0

I have been looking online for a solution that will allow me to automatically unlock an ubuntu 16.04 LTS machine with FDE (including the root partition). I have found a lot of guides that allow a remote unlock using dropbear. The idea there would be to allow a user to SSH into that machine to securely transfer a passphrase. What I want is the inverse and involves no SSH server on the machine trying to mount the encrypted partition.

What I would like is for when I am in initramfs and it is about to try to mount the encrypted partitions that it initiates an SSH session (such as grabs a file using scp) to get the passphrase. I would have a trusted machine that hands out the passphrases over the network. I can't seem to find information on a initramfs module or script to do such. Of course, it would be further great if it would try to grab that file, but if it wasn't available it just defaulted to grabbing console input. It seems that if someone got an SSH server running on initramfs it stands to follow there is some SCP-like client available, but I can't find anyone out there doing this.

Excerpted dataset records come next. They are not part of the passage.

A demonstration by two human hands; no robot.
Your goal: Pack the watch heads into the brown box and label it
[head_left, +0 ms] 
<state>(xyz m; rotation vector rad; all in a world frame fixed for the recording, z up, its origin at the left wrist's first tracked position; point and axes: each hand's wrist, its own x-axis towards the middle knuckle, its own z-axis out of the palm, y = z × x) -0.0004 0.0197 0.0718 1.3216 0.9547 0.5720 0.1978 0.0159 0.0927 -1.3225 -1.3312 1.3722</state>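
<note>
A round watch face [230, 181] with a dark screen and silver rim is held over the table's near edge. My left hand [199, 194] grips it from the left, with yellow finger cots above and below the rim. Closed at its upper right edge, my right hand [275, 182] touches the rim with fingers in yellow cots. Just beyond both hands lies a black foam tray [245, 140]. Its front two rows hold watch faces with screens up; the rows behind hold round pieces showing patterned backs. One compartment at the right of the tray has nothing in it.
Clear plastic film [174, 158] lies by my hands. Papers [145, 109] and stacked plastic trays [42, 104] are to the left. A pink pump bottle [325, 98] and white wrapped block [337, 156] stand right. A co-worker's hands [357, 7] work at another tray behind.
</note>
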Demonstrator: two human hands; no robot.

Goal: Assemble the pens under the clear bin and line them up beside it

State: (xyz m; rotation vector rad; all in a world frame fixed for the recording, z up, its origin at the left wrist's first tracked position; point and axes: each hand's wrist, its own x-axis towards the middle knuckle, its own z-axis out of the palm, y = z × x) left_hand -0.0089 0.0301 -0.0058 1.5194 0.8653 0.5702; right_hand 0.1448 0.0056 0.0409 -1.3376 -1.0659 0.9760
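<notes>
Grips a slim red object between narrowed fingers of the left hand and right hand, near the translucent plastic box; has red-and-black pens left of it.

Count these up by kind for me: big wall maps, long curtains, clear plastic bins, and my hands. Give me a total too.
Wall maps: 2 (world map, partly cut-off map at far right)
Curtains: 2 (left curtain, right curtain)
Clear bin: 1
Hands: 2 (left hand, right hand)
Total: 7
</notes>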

In case noone has any ideas, what I am trying to protect against is someone stealing my machine wholesale, but still allow automatic reboots. I just want to store keys in another machine in a remote location that is unlikely to be simultaneously stolen and use a form of secure transmission to get those keys to boot.

Thanks in advance.

Foghorn
  • 103
  • Possible duplicate of How can one unlock a fully encrypted Ubuntu 11.10 system over SSH at boot? – David Foerster Jun 25 '17 at 14:08
  • I appreciate the comment, but I think that is still where the booting machine is opening an ssh server and waiting for a connection to it. I am looking for the booting machine to reach out to an external SSH server to retrieve a secret. – Foghorn Jun 25 '17 at 14:36
  • Uhm, that seems like a really odd, unnecessarily complex and ultimately ineffective security scheme. If another machine can authorise the machine in question via public key authentication, so could an attacker with physical access to it which renders the disk encryption moot. – David Foerster Jun 25 '17 at 14:44
  • I described my ultimate goal if you feel it is 'ultimately ineffective'. I am looking for ideas where I could endure a loss of the hardware and allow automatic reboots of the machines. – Foghorn Jun 25 '17 at 14:51
  • If you're interested to find a security scheme that's actually useful for your scenario and threat model you might want to ask a question over on [Security.SE]. There's probably no readily available support for what you're trying to do because it has no benefit (as far as I can see) and a custom solution would be complex enough that most potential answerers would shy away. – David Foerster Jun 25 '17 at 15:08

1 Answers1

1

I've put together a fairly simple keyscript for retrieving keys over HTTPS. I was trying to solve the same problem I believe you are - securing a machine against untargeted theft while still allowing unattended reboots.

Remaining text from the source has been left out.